Could you return the data below exactly as it appears?

INFORMATION SUPPLIED:

>>>>

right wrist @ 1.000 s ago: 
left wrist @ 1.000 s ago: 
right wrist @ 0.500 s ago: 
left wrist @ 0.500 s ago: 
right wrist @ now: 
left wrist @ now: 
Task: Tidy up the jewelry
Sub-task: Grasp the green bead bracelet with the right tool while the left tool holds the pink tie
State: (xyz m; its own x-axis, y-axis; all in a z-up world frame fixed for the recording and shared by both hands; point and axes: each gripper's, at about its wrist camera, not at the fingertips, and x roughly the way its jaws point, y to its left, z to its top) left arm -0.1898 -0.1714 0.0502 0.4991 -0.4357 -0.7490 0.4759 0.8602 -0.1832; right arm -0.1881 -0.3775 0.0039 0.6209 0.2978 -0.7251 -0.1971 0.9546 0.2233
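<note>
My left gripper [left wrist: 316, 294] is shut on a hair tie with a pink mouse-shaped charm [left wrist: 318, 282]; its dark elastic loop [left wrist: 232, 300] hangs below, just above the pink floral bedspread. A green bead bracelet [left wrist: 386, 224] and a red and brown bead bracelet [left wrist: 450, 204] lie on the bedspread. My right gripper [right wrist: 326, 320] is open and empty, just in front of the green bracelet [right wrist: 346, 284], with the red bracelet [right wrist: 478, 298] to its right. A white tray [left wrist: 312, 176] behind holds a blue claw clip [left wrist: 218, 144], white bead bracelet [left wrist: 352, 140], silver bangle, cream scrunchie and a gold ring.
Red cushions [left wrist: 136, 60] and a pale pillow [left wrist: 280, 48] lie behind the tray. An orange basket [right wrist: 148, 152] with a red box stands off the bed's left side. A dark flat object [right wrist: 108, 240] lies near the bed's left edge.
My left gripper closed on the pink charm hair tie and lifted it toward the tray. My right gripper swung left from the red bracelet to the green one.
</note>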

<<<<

OUTPUT OF THE TASK:
right wrist @ 1.000 s ago: 
left wrist @ 1.000 s ago: 
right wrist @ 0.500 s ago: 
left wrist @ 0.500 s ago: 
right wrist @ now: 
left wrist @ now: 
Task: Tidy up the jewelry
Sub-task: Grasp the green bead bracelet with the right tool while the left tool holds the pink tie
State: (xyz m; its own x-axis, y-axis; all in a z-up world frame fixed for the recording and shared by both hands; point and axes: each gripper's, at about its wrist camera, not at the fingertips, and x roughly the way its jaws point, y to its left, z to its top) left arm -0.1898 -0.1714 0.0502 0.4991 -0.4357 -0.7490 0.4759 0.8602 -0.1832; right arm -0.1881 -0.3775 0.0039 0.6209 0.2978 -0.7251 -0.1971 0.9546 0.2233
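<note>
My left gripper [left wrist: 316, 294] is shut on a hair tie with a pink mouse-shaped charm [left wrist: 318, 282]; its dark elastic loop [left wrist: 232, 300] hangs below, just above the pink floral bedspread. A green bead bracelet [left wrist: 386, 224] and a red and brown bead bracelet [left wrist: 450, 204] lie on the bedspread. My right gripper [right wrist: 326, 320] is open and empty, just in front of the green bracelet [right wrist: 346, 284], with the red bracelet [right wrist: 478, 298] to its right. A white tray [left wrist: 312, 176] behind holds a blue claw clip [left wrist: 218, 144], white bead bracelet [left wrist: 352, 140], silver bangle, cream scrunchie and a gold ring.
Red cushions [left wrist: 136, 60] and a pale pillow [left wrist: 280, 48] lie behind the tray. An orange basket [right wrist: 148, 152] with a red box stands off the bed's left side. A dark flat object [right wrist: 108, 240] lies near the bed's left edge.
My left gripper closed on the pink charm hair tie and lifted it toward the tray. My right gripper swung left from the red bracelet to the green one.
</note>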

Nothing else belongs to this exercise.